> **Work to complete**
Repeat the material exactly, every line of it.

> **Record extracts**
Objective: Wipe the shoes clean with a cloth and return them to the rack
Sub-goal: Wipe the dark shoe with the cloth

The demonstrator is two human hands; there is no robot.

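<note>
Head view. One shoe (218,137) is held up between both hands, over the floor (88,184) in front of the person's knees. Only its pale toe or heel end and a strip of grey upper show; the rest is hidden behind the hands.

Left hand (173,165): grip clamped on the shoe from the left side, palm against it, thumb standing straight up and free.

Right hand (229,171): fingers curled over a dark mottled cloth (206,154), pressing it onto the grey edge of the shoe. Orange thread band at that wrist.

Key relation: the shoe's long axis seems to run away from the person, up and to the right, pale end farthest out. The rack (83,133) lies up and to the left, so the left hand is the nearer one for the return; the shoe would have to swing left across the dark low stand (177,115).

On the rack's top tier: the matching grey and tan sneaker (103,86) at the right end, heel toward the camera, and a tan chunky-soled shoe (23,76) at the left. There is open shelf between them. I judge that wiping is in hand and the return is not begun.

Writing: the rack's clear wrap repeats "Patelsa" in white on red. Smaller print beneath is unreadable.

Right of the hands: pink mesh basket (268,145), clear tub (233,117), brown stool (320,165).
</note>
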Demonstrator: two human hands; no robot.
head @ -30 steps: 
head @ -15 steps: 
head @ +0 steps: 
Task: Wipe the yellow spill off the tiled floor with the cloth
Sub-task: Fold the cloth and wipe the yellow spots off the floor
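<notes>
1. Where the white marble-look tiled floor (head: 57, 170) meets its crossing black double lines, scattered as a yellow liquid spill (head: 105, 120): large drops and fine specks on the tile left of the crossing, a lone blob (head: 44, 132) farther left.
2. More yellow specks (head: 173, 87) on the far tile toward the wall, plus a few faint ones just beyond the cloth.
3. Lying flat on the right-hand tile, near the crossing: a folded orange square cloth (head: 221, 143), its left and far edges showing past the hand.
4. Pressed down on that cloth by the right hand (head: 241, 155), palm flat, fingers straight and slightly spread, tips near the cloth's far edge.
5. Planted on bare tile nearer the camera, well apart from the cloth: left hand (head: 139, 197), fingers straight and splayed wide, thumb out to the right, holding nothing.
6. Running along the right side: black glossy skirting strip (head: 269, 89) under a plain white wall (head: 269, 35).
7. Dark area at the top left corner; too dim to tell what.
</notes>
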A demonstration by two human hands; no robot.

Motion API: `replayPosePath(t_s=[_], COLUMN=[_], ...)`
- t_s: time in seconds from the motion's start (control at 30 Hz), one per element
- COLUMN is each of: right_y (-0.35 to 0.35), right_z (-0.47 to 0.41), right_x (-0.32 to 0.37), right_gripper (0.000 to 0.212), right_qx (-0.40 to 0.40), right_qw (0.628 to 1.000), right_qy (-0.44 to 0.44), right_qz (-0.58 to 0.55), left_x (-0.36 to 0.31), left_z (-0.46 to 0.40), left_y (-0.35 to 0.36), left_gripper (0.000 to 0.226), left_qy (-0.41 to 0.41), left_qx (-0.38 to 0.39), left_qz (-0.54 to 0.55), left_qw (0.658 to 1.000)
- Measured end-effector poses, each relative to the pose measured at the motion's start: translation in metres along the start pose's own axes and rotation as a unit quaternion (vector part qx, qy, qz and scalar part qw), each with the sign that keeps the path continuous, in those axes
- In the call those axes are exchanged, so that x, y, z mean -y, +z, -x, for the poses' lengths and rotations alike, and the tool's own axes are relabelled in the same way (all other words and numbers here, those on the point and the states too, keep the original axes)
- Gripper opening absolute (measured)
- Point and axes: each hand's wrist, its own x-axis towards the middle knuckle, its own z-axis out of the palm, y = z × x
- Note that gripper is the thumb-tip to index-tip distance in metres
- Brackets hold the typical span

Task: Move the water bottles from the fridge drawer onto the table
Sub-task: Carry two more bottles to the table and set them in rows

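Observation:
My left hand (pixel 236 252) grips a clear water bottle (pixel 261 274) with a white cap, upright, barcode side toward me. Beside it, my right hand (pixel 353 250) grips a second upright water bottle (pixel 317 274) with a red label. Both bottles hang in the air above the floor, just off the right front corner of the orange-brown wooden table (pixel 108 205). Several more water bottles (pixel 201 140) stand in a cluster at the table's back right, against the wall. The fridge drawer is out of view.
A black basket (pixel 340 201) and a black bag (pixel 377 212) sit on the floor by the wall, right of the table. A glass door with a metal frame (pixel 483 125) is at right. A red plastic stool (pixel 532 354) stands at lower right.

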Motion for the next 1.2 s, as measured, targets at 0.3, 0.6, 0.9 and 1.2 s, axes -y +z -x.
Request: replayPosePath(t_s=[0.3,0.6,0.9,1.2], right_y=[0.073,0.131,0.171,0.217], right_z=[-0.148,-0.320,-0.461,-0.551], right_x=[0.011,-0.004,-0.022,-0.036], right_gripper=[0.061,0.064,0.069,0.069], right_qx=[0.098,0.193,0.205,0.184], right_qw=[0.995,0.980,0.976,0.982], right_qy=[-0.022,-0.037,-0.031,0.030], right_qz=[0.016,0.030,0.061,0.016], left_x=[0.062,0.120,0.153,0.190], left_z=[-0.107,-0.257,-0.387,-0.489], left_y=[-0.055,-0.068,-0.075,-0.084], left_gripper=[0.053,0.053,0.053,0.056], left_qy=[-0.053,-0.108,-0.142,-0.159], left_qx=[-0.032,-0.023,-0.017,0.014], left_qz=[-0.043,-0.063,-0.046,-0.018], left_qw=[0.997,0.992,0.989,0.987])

> **Output of the exercise**
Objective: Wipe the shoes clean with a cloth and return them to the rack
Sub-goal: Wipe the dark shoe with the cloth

The demonstrator is two human hands; there is no robot.

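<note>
Head view. One shoe (218,137) is held up between both hands, over the floor (88,184) in front of the person's knees. Only its pale toe or heel end and a strip of grey upper show; the rest is hidden behind the hands.

Left hand (173,165): grip clamped on the shoe from the left side, palm against it, thumb standing straight up and free.

Right hand (229,171): fingers curled over a dark mottled cloth (206,154), pressing it onto the grey edge of the shoe. Orange thread band at that wrist.

Key relation: the shoe's long axis seems to run away from the person, up and to the right, pale end farthest out. The rack (83,133) lies up and to the left, so the left hand is the nearer one for the return; the shoe would have to swing left across the dark low stand (177,115).

On the rack's top tier: the matching grey and tan sneaker (103,86) at the right end, heel toward the camera, and a tan chunky-soled shoe (23,76) at the left. There is open shelf between them. I judge that wiping is in hand and the return is not begun.

Writing: the rack's clear wrap repeats "Patelsa" in white on red. Smaller print beneath is unreadable.

Right of the hands: pink mesh basket (268,145), clear tub (233,117), brown stool (320,165).
</note>
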Demonstrator: two human hands; no robot.
head @ -30 steps: 
head @ -15 steps: 
head @ +0 steps: 
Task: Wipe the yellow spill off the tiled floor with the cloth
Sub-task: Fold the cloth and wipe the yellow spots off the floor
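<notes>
1. Where the white marble-look tiled floor (head: 57, 170) meets its crossing black double lines, scattered as a yellow liquid spill (head: 105, 120): large drops and fine specks on the tile left of the crossing, a lone blob (head: 44, 132) farther left.
2. More yellow specks (head: 173, 87) on the far tile toward the wall, plus a few faint ones just beyond the cloth.
3. Lying flat on the right-hand tile, near the crossing: a folded orange square cloth (head: 221, 143), its left and far edges showing past the hand.
4. Pressed down on that cloth by the right hand (head: 241, 155), palm flat, fingers straight and slightly spread, tips near the cloth's far edge.
5. Planted on bare tile nearer the camera, well apart from the cloth: left hand (head: 139, 197), fingers straight and splayed wide, thumb out to the right, holding nothing.
6. Running along the right side: black glossy skirting strip (head: 269, 89) under a plain white wall (head: 269, 35).
7. Dark area at the top left corner; too dim to tell what.
</notes>
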A demonstration by two human hands; no robot.

Motion API: `replayPosePath(t_s=[_], COLUMN=[_], ...)`
- t_s: time in seconds from the motion's start (control at 30 Hz), one per element
- COLUMN is each of: right_y (-0.35 to 0.35), right_z (-0.47 to 0.41), right_x (-0.32 to 0.37), right_gripper (0.000 to 0.212), right_qx (-0.40 to 0.40), right_qw (0.628 to 1.000), right_qy (-0.44 to 0.44), right_qz (-0.58 to 0.55), left_x (-0.36 to 0.31), left_z (-0.46 to 0.40), left_y (-0.35 to 0.36), left_gripper (0.000 to 0.226), left_qy (-0.41 to 0.41), left_qx (-0.38 to 0.39), left_qz (-0.54 to 0.55), left_qw (0.658 to 1.000)
- Measured end-effector poses, each relative to the pose measured at the motion's start: translation in metres along the start pose's own axes and rotation as a unit quaternion (vector part qx, qy, qz and scalar part qw), each with the sign that keeps the path continuous, in those axes
- In the call those axes are exchanged, so that x, y, z mean -y, +z, -x, for the poses' lengths and rotations alike, and the tool's own axes are relabelled in the same way (all other words and numbers here, those on the point and the states too, keep the original axes)
- Gripper opening absolute (measured)
- Point and axes: each hand's wrist, its own x-axis towards the middle knuckle, its own z-axis out of the palm, y = z × x
- Note that gripper is the thumb-tip to index-tip distance in metres
- Brackets hold the typical span

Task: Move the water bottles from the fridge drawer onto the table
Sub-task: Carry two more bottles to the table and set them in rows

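Observation:
My left hand (pixel 236 252) grips a clear water bottle (pixel 261 274) with a white cap, upright, barcode side toward me. Beside it, my right hand (pixel 353 250) grips a second upright water bottle (pixel 317 274) with a red label. Both bottles hang in the air above the floor, just off the right front corner of the orange-brown wooden table (pixel 108 205). Several more water bottles (pixel 201 140) stand in a cluster at the table's back right, against the wall. The fridge drawer is out of view.
A black basket (pixel 340 201) and a black bag (pixel 377 212) sit on the floor by the wall, right of the table. A glass door with a metal frame (pixel 483 125) is at right. A red plastic stool (pixel 532 354) stands at lower right.
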
Motion for the next 1.2 s, as measured, targets at 0.3, 0.6, 0.9 and 1.2 s, axes -y +z -x.
Request: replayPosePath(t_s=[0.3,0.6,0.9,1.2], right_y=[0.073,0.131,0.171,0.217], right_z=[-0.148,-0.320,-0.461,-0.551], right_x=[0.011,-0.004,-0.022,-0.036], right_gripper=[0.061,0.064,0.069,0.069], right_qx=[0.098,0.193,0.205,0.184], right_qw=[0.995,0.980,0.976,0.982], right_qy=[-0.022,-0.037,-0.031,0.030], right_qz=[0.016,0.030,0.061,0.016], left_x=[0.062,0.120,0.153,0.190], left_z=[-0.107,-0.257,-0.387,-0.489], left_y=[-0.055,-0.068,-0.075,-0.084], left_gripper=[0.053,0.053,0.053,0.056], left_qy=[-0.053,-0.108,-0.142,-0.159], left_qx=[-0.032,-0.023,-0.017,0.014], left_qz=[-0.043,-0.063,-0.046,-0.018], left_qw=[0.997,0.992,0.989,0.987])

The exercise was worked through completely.